Revamping education to improve PISA scores is, at its root, a flawed undertaking. Subpar performance on PISA simply isn’t the warning bell that NCSL suggests. Unlike the other major international assessment, Trends in International Mathematics and Science Study (TIMSS), PISA focuses not on academic content knowledge but on the “skills and competencies students have acquired and can apply . . . to real-world contexts by age 15.” In other words, PISA is aligned to the same type of non-academic training embodied in the Common Core standards. (The head of OECD’s Directorate of Education, Andreas Schleicher, in fact was appointed by persons unknown to serve on the Common Core Validation Committee. How many Americans would have thought it appropriate to have a United Nations official — and a German citizen at the time — influencing American education standards?)

Sandra Stotsky, who as an education official in Massachusetts largely sparked the “Massachusetts Miracle” before the state accepted a federal bribe to replace its remarkably successful academic standards with Common Core, explains the difference between PISA and TIMSS: “PISA assesses the skills that average young adults are presumed to need in daily life.
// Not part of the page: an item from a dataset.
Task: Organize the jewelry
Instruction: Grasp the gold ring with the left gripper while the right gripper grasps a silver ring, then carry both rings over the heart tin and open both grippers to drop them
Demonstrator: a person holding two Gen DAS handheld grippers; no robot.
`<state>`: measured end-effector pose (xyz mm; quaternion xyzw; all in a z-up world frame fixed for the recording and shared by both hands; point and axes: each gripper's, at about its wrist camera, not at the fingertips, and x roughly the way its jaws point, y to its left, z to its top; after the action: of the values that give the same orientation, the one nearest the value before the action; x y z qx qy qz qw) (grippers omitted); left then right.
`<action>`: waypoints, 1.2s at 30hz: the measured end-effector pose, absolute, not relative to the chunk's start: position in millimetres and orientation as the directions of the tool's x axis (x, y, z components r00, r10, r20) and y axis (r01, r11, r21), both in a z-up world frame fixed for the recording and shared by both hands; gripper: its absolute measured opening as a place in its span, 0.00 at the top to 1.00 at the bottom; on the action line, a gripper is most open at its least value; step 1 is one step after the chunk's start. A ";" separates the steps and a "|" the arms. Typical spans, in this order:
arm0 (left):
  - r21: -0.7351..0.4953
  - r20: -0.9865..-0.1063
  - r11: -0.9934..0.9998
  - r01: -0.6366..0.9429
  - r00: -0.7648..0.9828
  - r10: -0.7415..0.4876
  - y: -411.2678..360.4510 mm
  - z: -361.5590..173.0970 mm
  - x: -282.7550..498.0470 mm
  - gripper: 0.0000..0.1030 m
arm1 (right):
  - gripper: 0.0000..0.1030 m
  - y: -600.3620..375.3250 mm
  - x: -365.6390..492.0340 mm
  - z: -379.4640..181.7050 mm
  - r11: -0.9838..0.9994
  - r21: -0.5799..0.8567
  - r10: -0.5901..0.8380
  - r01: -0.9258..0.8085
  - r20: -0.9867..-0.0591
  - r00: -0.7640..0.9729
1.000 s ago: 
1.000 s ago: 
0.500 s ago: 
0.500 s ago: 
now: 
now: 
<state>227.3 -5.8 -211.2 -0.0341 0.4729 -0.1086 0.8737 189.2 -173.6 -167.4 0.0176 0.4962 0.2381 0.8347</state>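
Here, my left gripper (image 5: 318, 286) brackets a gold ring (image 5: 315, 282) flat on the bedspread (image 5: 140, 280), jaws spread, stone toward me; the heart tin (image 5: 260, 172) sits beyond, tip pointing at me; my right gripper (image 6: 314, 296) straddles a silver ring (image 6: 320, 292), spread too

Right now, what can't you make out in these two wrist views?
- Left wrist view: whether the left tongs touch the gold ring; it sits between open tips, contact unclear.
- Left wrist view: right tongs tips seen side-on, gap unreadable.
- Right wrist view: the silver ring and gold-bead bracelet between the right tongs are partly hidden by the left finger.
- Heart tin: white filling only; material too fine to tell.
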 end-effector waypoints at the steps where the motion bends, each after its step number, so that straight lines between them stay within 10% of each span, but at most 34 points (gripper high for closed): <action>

It is not for college-bound kids. It fits with Common Core and an emphasis on skills. . . . TIMSS is a test of the math and science curriculum. It’s the test that tells a country how well these subjects are being taught in the schools. The U.S. Department of Education doesn’t like TIMSS because it’s oriented to content; the USED wants to go with PISA because it fits Common Core’s stress on skills.”

 Robbins also mentions numerous other lies from the education establishment and kindly includes our compilation on Early Childhood:

Among other predictable recommendations, NCLS advocates more preschool (despite the documented ineffectiveness and even harm from government-controlled, institutional “early learning”) and more career pathways and technical training as a replacement for classical liberal-arts education. It also mentions that state education systems should develop government-approved “behaviors” in students. All of these tactics are now being pushed onto the states through federal legislation such as the Every Student Succeeds Act, the Workforce Innovation and Opportunity Act, and pending legislation that would balloon and standardize career and technical education and “social-emotional learning.” The goal is to create a managed economy powered by narrowly trained workers with government-approved mindsets. All of these efforts, NCSL believes, will improve PISA scores, and they may well do so. But as genuine educators might say, so what?

After discussing the “inconvenient truth” for Common Core proponents of declining NAEP scores under CCSS and how the deceivers will likely cover that up, she summarizes where this all seems to be heading and what should be done:

All this maneuvering about various assessments is designed to accomplish two things: to provide an excuse for further “transforming” education into the progressive dream, and to hide from parents and the general public that students are no longer being educated, but rather simply trained for the workforce. Meaningless PISA scores are being leveraged to gin up anxiety about American education, and that anxiety in turn is used to justify even more efforts to convert education from the classical liberal-arts model that worked so well for decades (before the federal educrats and other progressives got hold of it) to sterile workforce-training.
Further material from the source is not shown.